## Task to carry out
Restate word for word each line of the data, starting at the one containing "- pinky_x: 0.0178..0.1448" and running through the last.

## Materials provided
####

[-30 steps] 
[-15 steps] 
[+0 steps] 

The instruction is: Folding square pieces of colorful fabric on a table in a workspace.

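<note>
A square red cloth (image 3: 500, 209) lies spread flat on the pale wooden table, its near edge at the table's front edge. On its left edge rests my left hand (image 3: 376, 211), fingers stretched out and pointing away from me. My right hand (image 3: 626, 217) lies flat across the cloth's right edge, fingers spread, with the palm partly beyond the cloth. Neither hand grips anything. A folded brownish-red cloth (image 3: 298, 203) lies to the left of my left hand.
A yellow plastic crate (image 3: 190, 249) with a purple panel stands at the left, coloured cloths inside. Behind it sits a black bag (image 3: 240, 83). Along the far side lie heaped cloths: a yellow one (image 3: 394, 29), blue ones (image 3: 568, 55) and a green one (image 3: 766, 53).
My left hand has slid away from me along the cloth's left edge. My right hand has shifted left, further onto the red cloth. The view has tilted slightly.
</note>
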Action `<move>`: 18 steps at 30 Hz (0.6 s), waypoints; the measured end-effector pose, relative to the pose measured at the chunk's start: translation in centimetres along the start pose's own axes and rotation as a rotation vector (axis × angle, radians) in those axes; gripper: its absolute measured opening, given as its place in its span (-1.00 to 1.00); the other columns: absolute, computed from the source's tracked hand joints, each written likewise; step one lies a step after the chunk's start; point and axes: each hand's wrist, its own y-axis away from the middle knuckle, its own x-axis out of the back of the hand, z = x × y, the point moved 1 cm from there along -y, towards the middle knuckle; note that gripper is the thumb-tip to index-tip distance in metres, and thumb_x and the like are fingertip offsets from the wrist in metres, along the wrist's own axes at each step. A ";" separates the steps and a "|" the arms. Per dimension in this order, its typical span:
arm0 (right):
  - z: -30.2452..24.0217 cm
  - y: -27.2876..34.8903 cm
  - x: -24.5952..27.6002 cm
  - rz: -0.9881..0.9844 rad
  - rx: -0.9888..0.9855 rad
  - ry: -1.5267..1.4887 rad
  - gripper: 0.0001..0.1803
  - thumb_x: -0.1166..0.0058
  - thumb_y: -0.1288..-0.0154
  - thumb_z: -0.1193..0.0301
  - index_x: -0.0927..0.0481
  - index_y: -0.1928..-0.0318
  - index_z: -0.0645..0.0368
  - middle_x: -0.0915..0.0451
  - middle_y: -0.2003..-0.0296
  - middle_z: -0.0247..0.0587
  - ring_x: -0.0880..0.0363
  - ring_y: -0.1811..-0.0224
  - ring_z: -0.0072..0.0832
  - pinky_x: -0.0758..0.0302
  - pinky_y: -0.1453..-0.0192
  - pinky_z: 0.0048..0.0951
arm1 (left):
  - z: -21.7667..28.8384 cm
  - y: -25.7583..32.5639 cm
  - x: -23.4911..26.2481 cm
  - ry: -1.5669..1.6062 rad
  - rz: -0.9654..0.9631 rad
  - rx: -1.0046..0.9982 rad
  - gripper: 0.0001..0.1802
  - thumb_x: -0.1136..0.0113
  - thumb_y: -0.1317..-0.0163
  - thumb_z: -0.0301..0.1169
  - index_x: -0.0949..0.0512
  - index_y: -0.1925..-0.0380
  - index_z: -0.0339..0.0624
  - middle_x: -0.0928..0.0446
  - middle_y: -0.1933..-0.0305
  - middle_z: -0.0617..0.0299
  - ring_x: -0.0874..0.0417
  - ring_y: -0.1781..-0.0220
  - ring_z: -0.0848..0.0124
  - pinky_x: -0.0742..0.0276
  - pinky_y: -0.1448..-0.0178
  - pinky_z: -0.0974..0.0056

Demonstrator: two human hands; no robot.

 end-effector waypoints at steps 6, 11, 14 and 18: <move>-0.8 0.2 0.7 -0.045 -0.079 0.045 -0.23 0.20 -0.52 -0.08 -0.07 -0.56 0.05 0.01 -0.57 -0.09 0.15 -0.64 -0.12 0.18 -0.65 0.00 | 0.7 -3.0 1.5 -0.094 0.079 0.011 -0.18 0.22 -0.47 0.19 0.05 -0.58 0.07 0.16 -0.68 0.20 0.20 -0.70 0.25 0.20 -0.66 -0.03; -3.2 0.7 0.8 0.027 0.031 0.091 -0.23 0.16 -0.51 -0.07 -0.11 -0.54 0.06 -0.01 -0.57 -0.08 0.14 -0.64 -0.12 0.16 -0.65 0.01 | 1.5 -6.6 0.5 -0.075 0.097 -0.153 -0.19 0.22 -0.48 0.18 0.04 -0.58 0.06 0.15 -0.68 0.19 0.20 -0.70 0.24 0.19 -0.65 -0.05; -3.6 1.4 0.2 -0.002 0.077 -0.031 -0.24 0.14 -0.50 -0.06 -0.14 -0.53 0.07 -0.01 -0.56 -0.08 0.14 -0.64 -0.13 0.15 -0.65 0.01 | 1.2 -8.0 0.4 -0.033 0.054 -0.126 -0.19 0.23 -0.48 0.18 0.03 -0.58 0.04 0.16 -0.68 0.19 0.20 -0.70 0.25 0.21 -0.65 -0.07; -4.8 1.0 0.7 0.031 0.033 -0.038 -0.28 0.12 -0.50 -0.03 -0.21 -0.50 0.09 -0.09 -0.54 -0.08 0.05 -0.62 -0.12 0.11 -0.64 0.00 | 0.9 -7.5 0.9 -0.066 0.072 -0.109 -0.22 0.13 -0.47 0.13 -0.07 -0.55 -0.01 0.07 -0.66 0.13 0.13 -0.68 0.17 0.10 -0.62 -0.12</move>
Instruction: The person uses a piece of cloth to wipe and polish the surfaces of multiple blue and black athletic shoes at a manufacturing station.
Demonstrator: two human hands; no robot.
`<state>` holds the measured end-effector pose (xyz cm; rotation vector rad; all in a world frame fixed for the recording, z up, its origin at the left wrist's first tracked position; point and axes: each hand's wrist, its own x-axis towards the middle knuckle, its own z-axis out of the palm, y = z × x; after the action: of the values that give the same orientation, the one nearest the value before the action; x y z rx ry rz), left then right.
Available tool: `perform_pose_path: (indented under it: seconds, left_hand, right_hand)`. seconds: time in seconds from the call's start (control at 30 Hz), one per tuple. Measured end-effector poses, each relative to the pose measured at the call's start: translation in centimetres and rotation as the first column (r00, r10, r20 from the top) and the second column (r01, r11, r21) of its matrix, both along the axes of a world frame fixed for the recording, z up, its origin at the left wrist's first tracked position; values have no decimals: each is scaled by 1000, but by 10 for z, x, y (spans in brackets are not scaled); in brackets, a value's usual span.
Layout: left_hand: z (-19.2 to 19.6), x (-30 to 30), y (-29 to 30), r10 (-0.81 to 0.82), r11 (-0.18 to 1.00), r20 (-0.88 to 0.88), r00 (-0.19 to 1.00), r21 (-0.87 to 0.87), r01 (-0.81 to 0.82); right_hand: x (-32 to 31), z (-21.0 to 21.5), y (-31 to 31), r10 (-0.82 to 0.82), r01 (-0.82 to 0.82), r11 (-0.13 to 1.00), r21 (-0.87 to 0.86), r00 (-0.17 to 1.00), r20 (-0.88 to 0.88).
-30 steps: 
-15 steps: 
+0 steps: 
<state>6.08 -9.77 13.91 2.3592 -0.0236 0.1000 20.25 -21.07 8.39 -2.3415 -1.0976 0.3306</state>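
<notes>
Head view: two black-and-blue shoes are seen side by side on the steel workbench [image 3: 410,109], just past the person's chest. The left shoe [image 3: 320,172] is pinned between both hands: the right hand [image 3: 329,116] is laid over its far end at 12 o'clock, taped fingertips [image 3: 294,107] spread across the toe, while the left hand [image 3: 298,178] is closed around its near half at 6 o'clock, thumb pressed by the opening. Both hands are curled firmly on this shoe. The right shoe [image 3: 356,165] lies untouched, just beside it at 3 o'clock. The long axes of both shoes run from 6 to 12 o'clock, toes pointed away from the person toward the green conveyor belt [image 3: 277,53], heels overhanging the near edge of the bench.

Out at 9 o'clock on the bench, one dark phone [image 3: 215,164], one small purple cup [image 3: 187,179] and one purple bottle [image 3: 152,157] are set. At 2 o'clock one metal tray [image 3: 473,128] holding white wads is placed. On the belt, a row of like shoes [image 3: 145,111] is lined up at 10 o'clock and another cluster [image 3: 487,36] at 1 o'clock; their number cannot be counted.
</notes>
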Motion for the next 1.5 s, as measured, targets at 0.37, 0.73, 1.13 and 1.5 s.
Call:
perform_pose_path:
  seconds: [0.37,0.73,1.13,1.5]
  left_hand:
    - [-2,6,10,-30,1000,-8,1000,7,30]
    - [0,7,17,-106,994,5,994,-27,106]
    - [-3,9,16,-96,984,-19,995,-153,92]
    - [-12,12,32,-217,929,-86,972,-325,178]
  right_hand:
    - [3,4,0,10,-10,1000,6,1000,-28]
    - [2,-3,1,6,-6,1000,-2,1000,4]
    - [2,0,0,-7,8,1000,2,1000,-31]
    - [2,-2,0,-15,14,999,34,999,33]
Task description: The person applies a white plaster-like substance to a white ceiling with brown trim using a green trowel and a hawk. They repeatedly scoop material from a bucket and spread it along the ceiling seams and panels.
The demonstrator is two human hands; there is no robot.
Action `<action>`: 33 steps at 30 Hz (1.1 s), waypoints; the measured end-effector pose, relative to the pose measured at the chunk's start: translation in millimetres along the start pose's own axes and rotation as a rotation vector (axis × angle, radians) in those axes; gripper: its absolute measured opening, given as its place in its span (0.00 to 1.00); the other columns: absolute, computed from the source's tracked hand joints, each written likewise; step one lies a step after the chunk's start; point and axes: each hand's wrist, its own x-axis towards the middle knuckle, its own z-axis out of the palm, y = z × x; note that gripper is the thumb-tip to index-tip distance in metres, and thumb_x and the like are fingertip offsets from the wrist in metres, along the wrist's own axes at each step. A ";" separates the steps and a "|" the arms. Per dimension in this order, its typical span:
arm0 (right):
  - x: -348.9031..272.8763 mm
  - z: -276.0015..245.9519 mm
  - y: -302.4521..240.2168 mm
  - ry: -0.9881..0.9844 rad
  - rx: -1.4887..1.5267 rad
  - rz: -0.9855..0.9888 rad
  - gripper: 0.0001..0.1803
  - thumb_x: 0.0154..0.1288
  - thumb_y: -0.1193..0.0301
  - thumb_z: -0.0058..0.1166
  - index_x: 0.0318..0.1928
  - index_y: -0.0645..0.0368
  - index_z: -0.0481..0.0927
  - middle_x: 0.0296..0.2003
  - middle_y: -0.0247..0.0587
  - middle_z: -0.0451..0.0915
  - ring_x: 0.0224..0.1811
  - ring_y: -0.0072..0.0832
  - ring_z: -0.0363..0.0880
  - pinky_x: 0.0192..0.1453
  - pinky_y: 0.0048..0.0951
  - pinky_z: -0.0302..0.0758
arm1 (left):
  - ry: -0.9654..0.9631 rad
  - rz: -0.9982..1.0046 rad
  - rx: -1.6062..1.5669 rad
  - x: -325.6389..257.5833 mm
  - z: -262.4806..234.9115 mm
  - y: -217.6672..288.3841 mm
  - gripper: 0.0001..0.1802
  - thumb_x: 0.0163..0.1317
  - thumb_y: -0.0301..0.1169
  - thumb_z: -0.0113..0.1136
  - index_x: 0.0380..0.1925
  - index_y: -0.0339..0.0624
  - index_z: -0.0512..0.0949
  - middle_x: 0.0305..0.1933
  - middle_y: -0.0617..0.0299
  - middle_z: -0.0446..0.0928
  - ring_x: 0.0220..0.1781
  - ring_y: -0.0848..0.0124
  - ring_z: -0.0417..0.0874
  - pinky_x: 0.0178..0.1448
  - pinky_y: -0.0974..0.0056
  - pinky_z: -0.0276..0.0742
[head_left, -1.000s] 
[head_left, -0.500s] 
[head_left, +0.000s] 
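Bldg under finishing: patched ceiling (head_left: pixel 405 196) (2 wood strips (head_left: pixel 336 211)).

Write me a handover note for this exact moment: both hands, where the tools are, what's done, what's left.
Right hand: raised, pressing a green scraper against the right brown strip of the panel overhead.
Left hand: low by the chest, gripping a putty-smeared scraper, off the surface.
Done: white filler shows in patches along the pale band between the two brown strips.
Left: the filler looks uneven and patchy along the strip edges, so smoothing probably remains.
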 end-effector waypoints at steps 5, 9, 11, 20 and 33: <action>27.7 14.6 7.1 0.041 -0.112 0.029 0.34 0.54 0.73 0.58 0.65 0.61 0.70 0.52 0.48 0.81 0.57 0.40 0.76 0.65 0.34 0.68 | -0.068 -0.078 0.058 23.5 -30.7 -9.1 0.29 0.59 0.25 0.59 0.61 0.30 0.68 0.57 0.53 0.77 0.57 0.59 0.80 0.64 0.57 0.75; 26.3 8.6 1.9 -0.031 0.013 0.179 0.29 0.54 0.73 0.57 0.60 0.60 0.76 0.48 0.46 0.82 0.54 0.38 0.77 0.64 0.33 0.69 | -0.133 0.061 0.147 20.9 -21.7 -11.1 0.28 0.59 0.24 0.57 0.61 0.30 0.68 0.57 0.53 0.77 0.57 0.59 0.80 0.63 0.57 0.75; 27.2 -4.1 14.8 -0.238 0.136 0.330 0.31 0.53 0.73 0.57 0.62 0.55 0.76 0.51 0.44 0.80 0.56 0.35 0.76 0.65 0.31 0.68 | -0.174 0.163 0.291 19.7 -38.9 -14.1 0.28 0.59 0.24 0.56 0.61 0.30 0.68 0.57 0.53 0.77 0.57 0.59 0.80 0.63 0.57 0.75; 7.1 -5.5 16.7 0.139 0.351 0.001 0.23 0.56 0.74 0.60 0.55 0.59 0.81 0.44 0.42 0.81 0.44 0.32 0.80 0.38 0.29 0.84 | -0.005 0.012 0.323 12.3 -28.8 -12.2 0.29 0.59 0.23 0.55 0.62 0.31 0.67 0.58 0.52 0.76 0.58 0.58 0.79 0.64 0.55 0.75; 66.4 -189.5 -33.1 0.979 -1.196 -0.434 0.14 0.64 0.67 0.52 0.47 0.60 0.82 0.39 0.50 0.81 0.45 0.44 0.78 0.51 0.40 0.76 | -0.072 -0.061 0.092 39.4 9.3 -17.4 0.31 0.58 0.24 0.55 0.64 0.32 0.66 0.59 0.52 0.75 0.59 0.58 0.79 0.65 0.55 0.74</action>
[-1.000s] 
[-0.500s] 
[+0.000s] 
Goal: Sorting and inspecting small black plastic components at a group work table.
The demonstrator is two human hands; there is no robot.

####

## Answer to the problem
  - pinky_x: 0.0178..0.1448
  - pinky_y: -0.0974..0.0056
  - pinky_z: -0.0276..0.0742
[head_left, -1.000s] 
[head_left, -0.500s] 
[head_left, +0.000s] 
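Bldg under finishing: patched ceiling (head_left: pixel 405 196) (2 wood strips (head_left: pixel 336 211)).

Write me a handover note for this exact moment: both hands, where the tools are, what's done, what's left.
Right hand: raised, pressing a green scraper against the right brown strip of the panel overhead.
Left hand: low by the chest, gripping a putty-smeared scraper, off the surface.
Done: white filler shows in patches along the pale band between the two brown strips.
Left: the filler looks uneven and patchy along the strip edges, so smoothing probably remains.
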 end-effector waypoints at steps 5, 9, 11, 20 and 33: <action>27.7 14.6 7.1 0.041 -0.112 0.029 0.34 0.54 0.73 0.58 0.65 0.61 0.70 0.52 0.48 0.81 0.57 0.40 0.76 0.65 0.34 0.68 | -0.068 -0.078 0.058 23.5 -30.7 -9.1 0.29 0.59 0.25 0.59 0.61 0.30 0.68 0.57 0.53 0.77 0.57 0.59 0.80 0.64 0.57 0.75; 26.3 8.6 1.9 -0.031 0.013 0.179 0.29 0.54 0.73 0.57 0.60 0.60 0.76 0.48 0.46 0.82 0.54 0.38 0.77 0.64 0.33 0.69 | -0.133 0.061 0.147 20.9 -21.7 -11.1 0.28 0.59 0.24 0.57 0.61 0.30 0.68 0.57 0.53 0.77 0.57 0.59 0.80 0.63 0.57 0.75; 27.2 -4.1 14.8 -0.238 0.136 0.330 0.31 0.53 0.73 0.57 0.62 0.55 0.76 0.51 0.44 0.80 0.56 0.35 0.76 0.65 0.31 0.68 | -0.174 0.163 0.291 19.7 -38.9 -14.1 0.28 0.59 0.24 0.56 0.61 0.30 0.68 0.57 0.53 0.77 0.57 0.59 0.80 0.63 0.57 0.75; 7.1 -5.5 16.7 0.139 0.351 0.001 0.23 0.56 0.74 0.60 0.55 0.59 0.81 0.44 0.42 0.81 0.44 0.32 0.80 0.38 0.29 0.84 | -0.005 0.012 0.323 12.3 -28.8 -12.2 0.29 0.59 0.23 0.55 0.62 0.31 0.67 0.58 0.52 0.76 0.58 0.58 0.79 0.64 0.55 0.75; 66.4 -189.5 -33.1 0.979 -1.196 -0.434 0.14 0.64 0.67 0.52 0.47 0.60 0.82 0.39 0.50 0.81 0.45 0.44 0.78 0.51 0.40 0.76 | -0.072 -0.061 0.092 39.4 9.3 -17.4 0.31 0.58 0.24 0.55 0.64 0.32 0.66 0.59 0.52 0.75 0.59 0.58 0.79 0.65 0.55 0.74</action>
[-1.000s] 
[-0.500s] 
[+0.000s] 
Goal: Sorting and inspecting small black plastic components at a group work table.
The demonstrator is two human hands; there is no robot.

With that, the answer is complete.